■ Work instructions
Below are records; count how many of their lines contain the string "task", and give only that number.

————

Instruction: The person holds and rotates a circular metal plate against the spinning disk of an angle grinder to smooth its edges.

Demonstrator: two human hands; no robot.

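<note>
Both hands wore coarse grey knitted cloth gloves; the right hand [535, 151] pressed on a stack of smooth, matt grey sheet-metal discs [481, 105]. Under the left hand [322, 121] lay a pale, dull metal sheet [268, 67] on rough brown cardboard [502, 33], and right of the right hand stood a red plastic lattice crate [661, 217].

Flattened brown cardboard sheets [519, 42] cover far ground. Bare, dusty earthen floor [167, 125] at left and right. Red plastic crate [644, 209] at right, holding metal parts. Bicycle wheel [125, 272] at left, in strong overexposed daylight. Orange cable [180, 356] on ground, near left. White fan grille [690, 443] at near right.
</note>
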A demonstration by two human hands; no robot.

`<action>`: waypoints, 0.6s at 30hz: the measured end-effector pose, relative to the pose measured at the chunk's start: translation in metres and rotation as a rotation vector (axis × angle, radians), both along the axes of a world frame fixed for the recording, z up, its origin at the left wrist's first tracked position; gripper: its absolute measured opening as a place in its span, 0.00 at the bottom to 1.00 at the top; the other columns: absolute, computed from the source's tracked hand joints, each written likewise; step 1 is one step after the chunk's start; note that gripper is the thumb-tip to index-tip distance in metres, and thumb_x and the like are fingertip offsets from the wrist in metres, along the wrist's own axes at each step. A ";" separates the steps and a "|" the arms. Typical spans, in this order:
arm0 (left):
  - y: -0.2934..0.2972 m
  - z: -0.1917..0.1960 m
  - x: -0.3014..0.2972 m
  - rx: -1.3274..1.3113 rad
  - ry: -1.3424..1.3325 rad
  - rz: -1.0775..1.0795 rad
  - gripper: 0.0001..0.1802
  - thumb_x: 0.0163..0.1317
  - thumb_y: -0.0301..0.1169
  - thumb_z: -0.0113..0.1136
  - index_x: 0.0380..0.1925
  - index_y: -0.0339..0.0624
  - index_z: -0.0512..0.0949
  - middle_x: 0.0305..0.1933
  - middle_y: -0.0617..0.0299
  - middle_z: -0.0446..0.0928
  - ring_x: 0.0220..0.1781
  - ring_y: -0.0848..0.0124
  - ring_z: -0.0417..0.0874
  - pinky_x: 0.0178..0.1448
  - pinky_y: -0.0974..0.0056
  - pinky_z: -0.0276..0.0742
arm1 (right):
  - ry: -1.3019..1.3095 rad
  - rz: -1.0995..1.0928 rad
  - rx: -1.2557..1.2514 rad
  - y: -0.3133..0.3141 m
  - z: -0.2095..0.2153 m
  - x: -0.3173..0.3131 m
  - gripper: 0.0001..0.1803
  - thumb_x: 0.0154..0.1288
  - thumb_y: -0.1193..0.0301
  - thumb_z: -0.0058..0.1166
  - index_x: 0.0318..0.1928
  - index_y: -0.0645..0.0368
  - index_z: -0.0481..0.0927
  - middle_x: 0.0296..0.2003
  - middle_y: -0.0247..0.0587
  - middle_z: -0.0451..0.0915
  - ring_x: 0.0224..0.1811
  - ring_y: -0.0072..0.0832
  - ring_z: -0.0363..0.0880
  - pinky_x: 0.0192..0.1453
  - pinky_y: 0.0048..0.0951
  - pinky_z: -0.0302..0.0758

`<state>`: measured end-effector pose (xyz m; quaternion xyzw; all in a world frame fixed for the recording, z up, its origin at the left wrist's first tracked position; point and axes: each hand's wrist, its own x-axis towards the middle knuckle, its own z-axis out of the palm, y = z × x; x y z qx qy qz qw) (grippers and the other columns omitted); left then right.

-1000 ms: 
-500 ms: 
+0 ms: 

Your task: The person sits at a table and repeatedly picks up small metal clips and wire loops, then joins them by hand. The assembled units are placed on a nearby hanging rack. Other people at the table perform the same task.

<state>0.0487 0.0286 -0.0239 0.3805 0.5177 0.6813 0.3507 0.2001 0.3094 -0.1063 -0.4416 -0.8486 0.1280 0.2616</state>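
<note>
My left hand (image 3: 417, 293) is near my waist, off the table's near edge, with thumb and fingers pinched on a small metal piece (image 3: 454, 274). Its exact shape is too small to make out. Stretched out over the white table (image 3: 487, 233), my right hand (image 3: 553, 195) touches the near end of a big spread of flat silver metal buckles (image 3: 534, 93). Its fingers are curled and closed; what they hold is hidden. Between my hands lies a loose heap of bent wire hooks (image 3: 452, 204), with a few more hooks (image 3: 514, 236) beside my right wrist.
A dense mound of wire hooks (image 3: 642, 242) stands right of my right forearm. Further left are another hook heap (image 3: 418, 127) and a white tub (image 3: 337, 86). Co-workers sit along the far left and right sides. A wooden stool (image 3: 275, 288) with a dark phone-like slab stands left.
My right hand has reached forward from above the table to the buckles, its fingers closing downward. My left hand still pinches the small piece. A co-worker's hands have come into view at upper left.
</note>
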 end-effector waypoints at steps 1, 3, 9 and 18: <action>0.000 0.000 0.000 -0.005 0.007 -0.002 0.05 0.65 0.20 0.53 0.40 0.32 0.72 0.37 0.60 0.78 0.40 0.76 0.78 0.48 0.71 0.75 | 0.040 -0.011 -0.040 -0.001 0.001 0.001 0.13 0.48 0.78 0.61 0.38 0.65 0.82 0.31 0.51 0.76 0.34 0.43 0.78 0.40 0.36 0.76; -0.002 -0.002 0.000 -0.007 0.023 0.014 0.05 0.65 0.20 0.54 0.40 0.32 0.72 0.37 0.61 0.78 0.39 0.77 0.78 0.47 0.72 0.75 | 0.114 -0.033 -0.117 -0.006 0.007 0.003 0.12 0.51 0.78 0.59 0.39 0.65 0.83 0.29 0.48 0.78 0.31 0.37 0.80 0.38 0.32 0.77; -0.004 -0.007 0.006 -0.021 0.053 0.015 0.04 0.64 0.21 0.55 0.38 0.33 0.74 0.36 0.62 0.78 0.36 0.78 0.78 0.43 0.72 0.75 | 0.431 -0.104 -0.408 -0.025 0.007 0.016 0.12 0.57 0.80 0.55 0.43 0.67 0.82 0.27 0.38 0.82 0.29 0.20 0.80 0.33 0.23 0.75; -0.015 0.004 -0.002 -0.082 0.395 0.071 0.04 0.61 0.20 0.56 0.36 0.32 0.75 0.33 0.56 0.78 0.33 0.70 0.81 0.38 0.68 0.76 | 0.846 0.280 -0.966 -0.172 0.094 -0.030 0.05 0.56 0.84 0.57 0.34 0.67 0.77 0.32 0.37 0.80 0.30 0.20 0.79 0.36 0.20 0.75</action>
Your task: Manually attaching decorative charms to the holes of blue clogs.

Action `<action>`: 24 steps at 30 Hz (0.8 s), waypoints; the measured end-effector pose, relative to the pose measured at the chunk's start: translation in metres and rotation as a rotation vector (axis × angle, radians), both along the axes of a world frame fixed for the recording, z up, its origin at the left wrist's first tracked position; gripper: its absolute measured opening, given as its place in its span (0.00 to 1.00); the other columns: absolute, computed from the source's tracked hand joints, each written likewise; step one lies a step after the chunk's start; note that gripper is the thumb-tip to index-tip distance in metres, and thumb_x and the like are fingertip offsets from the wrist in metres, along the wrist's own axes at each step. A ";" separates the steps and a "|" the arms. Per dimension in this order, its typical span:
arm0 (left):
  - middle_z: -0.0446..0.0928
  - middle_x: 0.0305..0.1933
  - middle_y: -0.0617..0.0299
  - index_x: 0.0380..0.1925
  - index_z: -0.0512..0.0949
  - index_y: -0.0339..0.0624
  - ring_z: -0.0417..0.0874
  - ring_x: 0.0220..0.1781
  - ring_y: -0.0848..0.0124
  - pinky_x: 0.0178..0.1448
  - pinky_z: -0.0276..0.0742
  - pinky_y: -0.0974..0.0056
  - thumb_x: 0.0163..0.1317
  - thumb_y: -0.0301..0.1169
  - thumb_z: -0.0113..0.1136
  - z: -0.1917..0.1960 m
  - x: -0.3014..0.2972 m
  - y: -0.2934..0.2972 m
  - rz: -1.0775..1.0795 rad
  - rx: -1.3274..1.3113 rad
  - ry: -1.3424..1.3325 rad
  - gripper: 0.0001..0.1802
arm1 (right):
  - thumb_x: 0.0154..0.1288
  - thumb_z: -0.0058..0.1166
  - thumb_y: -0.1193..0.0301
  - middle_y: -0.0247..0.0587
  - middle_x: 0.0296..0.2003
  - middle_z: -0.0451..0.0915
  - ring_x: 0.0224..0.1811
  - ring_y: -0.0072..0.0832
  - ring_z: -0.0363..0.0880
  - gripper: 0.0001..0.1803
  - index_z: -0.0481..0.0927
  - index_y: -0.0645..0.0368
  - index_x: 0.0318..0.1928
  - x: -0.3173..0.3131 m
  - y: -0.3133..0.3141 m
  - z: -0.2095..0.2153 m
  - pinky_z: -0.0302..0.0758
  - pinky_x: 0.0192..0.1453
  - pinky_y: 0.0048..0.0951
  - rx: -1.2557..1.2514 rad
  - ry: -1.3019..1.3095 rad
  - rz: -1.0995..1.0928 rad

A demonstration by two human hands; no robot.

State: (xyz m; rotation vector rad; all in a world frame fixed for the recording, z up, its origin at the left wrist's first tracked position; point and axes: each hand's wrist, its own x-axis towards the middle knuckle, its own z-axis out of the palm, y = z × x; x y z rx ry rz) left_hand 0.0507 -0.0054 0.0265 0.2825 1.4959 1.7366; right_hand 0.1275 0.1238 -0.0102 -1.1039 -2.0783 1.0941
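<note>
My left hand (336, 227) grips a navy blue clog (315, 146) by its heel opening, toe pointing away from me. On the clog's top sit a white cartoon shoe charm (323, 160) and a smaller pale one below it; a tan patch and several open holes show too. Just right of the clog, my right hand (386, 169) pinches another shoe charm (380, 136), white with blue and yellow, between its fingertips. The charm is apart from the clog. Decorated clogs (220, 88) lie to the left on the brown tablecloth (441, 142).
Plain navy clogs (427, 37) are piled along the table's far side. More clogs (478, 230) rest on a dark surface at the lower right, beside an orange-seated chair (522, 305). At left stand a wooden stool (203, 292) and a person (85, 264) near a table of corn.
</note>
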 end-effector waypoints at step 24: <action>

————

■ Answer section
2